Скоро, скоро налягут на волжские обрывы плечиком-плечом, а потом и всем ветровым телом Погодица и Похвист!
И Погодица принесет метели со снежными бурями.
А Похвист свистнет по-богатырски, и свист этот перевернет кверху дном множество стоящих на приколе лодок-дюралек, выдернет с хрустом недостроенные причалы, толстенные провода на заглохших электростанциях пооборвет.
Но как ни высвистывал Похвист, как ни прижималась Погодица к окнам домов, как ни обнажалась, ни доводила до нервных всхлипов, до озноба и гусиной кожи тех, кто приход ее чувствовал, — не эти действия ветров, не их нежность и радость, а печаль о чем-то недостижимом разливалась в городе Романове в те осенние ночи.
Печаль рождала голос. Голос рождал заговоры-заклинания.
И тогда слышались, как сквозь сон, чьи-то неясные бормотанья:
«Встану я и пойду в чисто поле на восточную сторону.
А навстречу мне семь Ветров буйных.
— Откуда вы, семь Ветров буйных, идете? Куда вы теперь пошли?
— Пошли мы в чистые поля, в широкие раздолья, сушить травы скошенные, леса порубленные, земли вспаханные.
— Подите вы, семь Ветров буйных, соберите тоски тоскучей со всего света белого, понесите к красной девице в ретивое сердце; просеките булатным топором ее ретивое сердце, посадите в него тоску тоскучую, сухоту сухоточную…»
Приязнь, ее первые признаки
Усынин Трифон Петрович ученость свою демонстрировать не любил. Но и он взорвался, когда засушенный австрияк Дроссель попенял ему на отсутствие явных научных результатов.

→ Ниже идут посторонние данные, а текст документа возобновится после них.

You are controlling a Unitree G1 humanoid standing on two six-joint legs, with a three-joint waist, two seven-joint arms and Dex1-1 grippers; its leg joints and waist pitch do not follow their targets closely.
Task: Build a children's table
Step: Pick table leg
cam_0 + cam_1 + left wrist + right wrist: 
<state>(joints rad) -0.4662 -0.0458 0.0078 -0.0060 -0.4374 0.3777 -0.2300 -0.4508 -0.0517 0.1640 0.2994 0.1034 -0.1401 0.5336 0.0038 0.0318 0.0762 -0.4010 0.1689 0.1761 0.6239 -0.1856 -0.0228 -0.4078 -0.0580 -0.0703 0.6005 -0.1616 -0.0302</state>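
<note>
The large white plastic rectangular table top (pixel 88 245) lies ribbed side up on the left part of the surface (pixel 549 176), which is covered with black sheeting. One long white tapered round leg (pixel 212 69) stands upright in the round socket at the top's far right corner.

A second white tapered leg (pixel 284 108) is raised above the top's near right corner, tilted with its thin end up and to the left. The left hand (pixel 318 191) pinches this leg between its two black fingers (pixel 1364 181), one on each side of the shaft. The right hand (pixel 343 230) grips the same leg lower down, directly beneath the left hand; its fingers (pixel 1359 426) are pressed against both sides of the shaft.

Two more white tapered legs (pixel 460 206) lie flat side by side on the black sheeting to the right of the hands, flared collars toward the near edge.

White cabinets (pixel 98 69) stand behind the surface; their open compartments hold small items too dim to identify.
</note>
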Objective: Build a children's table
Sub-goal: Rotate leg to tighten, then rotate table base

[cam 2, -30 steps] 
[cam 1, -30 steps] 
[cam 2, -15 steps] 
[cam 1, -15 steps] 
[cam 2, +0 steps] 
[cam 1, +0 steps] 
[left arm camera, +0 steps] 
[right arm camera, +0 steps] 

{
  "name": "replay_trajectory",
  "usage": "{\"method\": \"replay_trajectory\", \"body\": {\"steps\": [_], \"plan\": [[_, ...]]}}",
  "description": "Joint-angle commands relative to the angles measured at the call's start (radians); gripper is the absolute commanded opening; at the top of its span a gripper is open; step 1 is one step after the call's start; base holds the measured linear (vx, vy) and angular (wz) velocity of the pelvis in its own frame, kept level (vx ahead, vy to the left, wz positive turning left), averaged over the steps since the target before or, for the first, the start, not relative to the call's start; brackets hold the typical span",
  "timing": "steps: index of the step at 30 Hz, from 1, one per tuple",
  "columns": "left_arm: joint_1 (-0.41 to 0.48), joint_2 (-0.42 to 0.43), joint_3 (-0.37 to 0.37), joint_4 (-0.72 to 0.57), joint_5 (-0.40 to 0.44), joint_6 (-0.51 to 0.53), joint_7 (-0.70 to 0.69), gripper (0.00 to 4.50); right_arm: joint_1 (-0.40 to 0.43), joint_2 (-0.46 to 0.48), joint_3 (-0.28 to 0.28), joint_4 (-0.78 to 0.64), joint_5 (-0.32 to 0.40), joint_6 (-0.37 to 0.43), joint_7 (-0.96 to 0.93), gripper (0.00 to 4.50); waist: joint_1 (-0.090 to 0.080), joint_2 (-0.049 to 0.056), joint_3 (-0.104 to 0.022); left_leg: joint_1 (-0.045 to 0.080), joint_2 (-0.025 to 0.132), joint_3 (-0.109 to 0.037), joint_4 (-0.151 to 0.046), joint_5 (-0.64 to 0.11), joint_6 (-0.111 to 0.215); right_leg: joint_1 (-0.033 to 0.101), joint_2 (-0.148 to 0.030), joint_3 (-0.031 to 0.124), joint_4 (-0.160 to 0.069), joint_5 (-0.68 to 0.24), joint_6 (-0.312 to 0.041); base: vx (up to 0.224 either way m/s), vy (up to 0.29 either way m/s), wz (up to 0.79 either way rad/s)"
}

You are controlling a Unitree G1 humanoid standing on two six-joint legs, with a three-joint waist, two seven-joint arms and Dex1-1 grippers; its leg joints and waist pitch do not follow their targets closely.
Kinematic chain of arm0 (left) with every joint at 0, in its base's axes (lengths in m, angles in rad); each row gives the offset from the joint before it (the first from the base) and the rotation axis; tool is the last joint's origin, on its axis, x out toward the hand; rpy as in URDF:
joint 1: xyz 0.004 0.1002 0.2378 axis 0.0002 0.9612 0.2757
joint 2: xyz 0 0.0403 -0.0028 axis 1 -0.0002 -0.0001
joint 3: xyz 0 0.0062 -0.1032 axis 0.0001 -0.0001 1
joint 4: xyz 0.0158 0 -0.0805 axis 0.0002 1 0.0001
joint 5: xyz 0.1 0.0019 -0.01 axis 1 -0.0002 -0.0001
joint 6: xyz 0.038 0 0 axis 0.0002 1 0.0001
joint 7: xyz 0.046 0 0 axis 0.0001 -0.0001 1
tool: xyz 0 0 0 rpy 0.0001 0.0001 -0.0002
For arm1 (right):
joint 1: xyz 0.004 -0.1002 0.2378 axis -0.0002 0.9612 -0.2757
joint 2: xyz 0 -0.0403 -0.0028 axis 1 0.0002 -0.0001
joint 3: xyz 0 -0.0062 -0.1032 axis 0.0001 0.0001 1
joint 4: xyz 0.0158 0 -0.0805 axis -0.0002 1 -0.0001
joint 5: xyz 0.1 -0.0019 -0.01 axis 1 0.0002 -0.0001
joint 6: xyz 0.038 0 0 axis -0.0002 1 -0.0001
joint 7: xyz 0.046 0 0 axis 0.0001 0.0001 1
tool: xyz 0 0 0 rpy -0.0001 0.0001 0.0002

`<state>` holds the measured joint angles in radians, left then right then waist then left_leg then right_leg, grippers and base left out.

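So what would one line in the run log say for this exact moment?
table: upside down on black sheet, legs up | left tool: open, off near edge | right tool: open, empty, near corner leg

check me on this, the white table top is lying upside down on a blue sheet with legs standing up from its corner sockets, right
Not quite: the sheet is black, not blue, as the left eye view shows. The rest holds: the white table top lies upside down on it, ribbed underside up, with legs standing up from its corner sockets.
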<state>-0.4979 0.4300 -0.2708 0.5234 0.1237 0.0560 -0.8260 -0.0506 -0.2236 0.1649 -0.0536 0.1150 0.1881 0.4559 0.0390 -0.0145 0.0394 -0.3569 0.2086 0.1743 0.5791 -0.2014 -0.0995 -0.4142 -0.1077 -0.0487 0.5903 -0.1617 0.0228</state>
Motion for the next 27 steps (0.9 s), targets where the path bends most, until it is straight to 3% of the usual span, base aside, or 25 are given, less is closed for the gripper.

— Отсутствие всякой научной перспективы, — скрипел Сухо-Дроссель, — подрывает наши финансовые возможности. Никакого же, ёксель-моксель, маневра! Возьмите «Роскосмос». Возьмите ИЗМИРАН, коллег наших умных из Троицка… Огромные деньжищи огребли, да еще и по мелочам, ёксель-моксель, ежеквартально получают! А нам, как пасынкам, — крохи да объедки.
В разговор вмешался директор Коля.
Он заявил о несвоевременности внутренних «наездов» и разборок.
Трифон Петрович, в свой черед, поведал о невозможности работы со скупердяями и набитыми тырсой чучелами.
Величественно вступивший в комнату зам по науке Пенкрат — рослый, дородный, с отвисшим животом, но с истощенным лицом и почему-то в капюшоне — осудил критику Альберта Эйнштейна, с его классически ясной общей теорией относительности, но вместе с тем выказал понимание причин, по которым такая критика возникает.
И пошло-поехало.
Итог подвел австрияк Сухо-Дроссель:
— Я — в отпуск. А если Селимка денег не привезет — так и в отставку. Лучше карасей из Волги таскать, чем вас, остолопов, из финансовой пропасти выуживать.
Пенкрат в капюшоне высказался в том смысле, что — да: именно так Кузьме Кузьмичу давно поступить и пора.
Директор Коля Пенкрата строго призвал, но и тут же его по-человечески попросил. Призвал — к порядку, а попросил — заткнуться.
Совещание «Ромэфира» шло в обычных тонах строгой научной взыскательности и сердечного человеческого участия.